Nothing is needed except the lines below that run from the one with "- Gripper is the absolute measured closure" through the one with "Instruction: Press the", repeated exactly.

»»

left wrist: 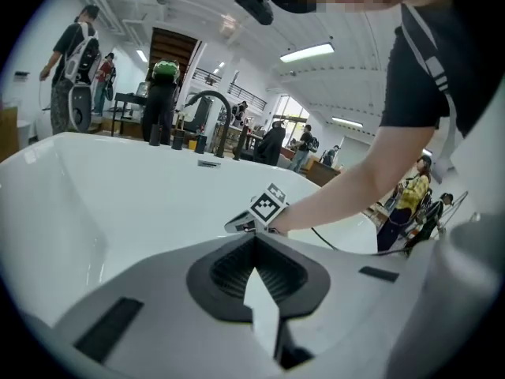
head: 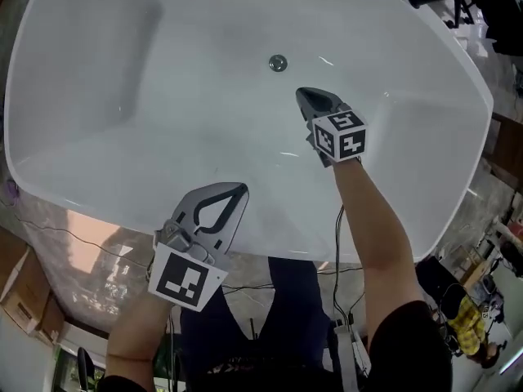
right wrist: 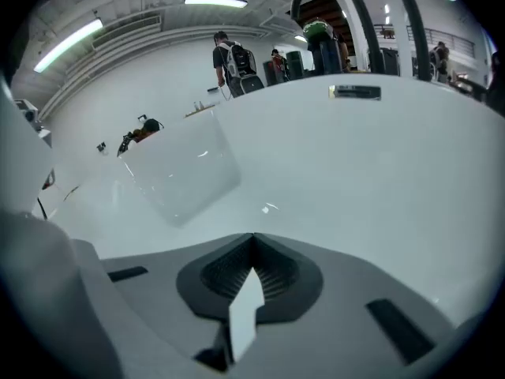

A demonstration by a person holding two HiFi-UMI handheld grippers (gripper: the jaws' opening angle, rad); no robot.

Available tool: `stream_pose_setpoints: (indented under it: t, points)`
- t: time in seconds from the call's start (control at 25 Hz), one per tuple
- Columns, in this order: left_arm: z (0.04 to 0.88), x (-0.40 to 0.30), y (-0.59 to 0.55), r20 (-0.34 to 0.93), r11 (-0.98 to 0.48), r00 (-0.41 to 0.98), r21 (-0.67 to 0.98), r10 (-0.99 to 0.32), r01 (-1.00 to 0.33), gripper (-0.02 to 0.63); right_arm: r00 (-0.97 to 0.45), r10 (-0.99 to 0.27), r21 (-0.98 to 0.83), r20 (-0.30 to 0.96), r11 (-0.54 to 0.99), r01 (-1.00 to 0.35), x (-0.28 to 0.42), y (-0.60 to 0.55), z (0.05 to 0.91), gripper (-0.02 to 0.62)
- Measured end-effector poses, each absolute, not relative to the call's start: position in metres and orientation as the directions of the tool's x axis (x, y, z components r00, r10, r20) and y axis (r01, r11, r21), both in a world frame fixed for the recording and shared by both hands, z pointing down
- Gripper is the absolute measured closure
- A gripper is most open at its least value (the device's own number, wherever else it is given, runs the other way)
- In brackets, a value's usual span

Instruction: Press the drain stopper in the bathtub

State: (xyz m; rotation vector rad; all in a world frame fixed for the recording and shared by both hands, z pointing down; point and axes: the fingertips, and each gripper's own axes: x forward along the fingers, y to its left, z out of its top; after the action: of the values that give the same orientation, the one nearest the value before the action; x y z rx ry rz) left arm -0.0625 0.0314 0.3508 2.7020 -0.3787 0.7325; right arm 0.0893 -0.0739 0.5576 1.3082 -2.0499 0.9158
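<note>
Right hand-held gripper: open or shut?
Shut: the right hand-held gripper shows its jaws meeting at the tips, nothing held between them.

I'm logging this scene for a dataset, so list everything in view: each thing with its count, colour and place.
bathtub: one, white, fills the head view
drain stopper: one, silver, on the tub floor, ahead of the right gripper, nothing touching it
faucet: one, black, arched, beyond the far rim
cardboard box: at least one, brown, on the floor left of the tub
bystanders: several, in the background past the tub
cable: one, black, beside the right forearm
left gripper: one, grey, jaws together, empty, over the near rim
right gripper: one, grey, jaws together, empty, inside the tub, short of the stopper
forearms: two, bare, behind the grippers
</note>
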Motion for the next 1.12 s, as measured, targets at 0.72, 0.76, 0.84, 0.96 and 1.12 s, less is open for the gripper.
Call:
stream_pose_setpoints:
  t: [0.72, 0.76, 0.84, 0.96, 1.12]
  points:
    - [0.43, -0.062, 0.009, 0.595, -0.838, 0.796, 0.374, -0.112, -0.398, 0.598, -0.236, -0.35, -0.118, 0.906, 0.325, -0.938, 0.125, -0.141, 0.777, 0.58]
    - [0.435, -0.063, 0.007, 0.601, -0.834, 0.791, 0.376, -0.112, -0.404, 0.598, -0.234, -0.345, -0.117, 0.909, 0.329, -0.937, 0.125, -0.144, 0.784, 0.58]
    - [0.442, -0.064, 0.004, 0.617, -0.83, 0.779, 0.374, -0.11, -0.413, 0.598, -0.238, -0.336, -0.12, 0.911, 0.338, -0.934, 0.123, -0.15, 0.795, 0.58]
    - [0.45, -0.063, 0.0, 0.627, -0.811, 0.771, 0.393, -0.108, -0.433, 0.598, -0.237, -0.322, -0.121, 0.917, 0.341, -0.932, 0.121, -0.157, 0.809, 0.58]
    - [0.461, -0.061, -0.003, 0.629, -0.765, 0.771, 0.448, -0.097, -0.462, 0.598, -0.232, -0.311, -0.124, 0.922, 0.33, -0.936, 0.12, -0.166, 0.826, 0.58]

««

### RESULT OF THE EXERCISE
- Gripper is the absolute measured closure
- A gripper is most open at its least value (the device's own number, wherever else it is given, runs the other way)
- In brackets, a value's usual span

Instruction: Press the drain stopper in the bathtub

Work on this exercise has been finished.